Dear Debby,
I am so sorry to read your post. Please don’t apologise for ranting - I hope it helps you to tell us and to write it down, and we understand. I remember being in a similar situation when things accelerated fast at the end of my husband’s life, and feeling I needed someone to explain what had happened and why. And going over and over in your mind what has happened is perfectly normal.
Have you a doctor you trust to talk to? Someone involved enough to explain the last few weeks and days? I ask because this really helped me. I was tortured by what had happened, why and wondering whether I could have prevented it. Although painful, and grief takes its own time,I eventually found comfort in realising the extent of the damage to Mike’s body by the cancer and by some of the treatments. The quick pace it happened at the end was kinder to him than a longer period of suffering. And only looking backwards could I realise how ill and near the end of his life he had been. But initially it isn’t easy to realise for those of us who are loved ones and left alone with the shock and reality of our loss.

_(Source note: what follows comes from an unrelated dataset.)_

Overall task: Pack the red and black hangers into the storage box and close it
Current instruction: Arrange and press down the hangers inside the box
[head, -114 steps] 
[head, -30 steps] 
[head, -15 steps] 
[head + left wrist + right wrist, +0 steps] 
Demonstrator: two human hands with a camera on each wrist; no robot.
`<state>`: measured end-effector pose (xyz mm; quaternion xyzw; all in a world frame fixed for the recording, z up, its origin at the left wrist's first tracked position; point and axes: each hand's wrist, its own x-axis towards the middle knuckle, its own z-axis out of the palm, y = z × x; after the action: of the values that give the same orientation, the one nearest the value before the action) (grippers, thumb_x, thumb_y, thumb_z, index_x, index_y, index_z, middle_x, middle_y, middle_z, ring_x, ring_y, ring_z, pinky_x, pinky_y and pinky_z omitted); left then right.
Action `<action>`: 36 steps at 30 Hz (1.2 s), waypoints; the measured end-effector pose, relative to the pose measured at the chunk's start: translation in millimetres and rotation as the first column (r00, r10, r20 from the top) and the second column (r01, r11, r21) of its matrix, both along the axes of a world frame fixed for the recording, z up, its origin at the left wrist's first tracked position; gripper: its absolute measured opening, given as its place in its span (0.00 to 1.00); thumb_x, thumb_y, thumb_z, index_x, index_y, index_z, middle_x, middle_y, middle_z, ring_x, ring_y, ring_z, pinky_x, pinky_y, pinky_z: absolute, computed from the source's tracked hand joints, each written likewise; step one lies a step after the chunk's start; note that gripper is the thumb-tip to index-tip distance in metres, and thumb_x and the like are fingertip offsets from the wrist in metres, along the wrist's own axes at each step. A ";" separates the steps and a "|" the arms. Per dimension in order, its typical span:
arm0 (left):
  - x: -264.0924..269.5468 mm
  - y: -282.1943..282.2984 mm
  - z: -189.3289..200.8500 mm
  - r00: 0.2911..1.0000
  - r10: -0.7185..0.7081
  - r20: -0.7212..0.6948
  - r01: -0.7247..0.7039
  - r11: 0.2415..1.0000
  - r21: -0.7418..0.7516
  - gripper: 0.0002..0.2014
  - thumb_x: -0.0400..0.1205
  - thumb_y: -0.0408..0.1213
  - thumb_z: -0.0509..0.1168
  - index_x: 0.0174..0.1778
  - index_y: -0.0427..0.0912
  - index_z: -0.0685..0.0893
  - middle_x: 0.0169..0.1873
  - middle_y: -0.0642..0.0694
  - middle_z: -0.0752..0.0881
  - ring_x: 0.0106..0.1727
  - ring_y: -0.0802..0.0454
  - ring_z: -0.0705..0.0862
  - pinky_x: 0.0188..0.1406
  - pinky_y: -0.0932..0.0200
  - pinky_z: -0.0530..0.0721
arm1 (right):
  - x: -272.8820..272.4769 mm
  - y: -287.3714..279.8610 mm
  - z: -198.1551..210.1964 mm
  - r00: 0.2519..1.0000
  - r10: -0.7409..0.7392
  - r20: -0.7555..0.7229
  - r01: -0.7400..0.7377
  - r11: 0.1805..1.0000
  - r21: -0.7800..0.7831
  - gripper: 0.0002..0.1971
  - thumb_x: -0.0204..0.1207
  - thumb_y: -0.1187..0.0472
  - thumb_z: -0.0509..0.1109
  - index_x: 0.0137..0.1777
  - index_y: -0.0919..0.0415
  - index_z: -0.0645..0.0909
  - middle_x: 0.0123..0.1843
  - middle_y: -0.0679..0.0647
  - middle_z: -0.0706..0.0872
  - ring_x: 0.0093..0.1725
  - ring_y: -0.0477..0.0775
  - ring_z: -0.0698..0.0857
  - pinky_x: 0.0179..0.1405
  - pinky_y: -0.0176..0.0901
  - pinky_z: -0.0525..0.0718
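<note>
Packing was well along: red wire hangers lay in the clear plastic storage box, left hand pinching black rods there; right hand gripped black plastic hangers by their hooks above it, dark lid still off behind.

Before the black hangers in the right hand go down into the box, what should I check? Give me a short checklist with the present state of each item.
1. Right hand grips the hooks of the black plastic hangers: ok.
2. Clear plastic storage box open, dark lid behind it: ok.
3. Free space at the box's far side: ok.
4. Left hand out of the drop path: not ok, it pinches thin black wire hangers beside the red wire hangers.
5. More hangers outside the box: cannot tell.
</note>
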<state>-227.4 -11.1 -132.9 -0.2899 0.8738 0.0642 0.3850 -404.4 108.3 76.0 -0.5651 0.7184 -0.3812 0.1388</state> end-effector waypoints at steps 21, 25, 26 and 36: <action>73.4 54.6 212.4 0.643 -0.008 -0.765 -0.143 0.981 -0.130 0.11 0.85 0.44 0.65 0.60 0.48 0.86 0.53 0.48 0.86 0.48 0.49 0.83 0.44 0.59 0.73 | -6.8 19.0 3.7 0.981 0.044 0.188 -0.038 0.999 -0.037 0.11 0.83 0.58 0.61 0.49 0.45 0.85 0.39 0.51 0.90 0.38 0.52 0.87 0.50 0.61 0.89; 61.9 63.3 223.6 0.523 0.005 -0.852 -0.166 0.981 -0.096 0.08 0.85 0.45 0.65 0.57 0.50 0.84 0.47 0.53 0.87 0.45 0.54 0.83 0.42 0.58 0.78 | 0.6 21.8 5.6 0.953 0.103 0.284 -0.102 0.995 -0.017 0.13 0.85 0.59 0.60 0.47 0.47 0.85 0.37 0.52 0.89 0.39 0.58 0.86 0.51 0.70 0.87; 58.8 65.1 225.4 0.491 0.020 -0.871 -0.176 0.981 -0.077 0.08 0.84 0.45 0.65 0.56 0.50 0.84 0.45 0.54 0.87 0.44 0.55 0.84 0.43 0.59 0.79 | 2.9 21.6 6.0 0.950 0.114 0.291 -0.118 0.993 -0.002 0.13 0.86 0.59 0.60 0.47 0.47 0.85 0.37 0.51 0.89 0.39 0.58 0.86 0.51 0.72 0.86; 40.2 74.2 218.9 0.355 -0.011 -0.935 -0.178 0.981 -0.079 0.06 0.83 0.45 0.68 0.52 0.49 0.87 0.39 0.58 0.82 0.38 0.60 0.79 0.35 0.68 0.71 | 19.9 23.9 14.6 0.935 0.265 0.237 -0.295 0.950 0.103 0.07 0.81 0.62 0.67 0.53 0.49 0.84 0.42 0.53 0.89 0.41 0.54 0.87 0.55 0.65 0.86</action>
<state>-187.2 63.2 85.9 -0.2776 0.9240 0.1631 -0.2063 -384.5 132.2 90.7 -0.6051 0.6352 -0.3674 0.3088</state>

In Mike’s situation I believe there were similarities towards the end - Mike actually had very weakened and damaged stomach walls in addition to the very advanced cancer which we hadn’t really processed properly, or talked about. And like you, the day to day focus was dealing with the current issue of bleeding, medication, finding a wheelchair and other such things that you are suddenly responsible for. I now realise how grateful I am that Mike didn’t suffer for longer, that we hadn’t the chance to talk about it but the thought process took time.
I think it may help you to discuss with the Specialist Nurses from the PCUK site, 0800 074 8383, they are really good and understand where our family, friends and even the professionals involved in our loved ones care often don’t. Would it help to see if your GP or local hospice can arrange counselling? It isn’t for everyone but does help some.
Please take care of you, the shock of your loss and your carer’s role take their toll on your health so please be as gentle as you can with yourself. And remember we are here to help if we can.